カツオ
カツオは止まって見える魚じゃない。海の上を季節ごと走ってくる魚だ。速くて、勢いがあって、 食べると火の香りまでよく似合う。あれは海の“動き”そのものみたいな魚なんだよ。
漁師じいさんの話
カツオはな、来るときは海の景色ごと変えてくる。鳥が騒いで、水面がざわついて、船の上まで落ち着かなくなる。 ああいう魚は、こちらもじっとしていられない。

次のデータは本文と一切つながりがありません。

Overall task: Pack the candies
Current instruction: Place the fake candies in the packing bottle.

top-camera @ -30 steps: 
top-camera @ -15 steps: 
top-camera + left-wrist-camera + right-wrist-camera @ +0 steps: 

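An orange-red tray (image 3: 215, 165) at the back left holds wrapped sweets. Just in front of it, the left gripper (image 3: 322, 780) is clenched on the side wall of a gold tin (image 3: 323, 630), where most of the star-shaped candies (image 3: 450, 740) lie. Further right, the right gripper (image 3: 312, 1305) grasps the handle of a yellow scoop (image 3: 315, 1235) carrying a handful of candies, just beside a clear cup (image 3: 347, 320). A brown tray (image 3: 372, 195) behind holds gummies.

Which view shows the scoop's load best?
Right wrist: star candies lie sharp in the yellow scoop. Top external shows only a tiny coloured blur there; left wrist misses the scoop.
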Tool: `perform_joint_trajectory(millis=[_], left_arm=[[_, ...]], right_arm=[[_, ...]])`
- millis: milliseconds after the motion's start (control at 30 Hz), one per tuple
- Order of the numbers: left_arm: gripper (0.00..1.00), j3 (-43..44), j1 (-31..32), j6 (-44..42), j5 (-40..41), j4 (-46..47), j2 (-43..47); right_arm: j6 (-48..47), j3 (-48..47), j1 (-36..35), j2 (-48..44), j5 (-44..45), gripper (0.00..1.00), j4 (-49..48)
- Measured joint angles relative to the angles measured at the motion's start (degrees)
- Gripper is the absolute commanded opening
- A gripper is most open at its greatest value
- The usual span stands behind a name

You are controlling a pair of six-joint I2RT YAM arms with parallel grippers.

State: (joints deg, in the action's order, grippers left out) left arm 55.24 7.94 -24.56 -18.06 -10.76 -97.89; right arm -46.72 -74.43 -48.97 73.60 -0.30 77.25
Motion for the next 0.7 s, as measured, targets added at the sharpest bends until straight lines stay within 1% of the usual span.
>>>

しかも食べる段になると、今度は火と相性がいい。走る魚なのに、火を入れてうまくなる。粋なやつだよ。
どんな魚か
カツオは回遊魚で、海の動きや季節の変化と強く結びつく魚です。スピード感のある印象と、 食文化の中での存在感の両方が強く、魚としての勢いと料理としての記憶がよく重なります。
いちばんいい季節
春から秋にかけての印象が強く、季節の進み方と一緒に語られる魚です。時期によって見え方や味わいの印象も変わり、 「季節が動く魚」として覚えられます。
どこで出会うか
太平洋側や九州など、海に勢いのある地域と相性がよい魚です。回遊魚としての顔が強く、 沿岸よりも“海の流れの大きな話”として見ると似合います。
どう釣るか
カツオを相手にするときは、海の動きや回遊の気配を読む感覚が大切になります。ポイントにじっといる魚というより、 海の条件が合ったときに一気に表情を変える魚です。船釣りや沖の釣りとの相性がよくなります。
向いている道具
- 回遊魚向けのしっかりしたロッド
- スピードに対応しやすいリール
- 船釣り用の基本タックル
- 海況を読める準備と装備
釣り場でのひとこと
カツオは、魚を待つというより、海の変化を待つ魚だ。鳥、水面、潮、船の空気。海がざわつきはじめたら、 そのときが近い。
カツオは、海が走り出したときに姿を見せる魚なんだ。
食べ方と文化
たたき、刺身、節。カツオは日本の食文化の中でも非常に存在感のある魚です。とくにたたきのように、 火を使った食べ方と強く結びついているところが独特です。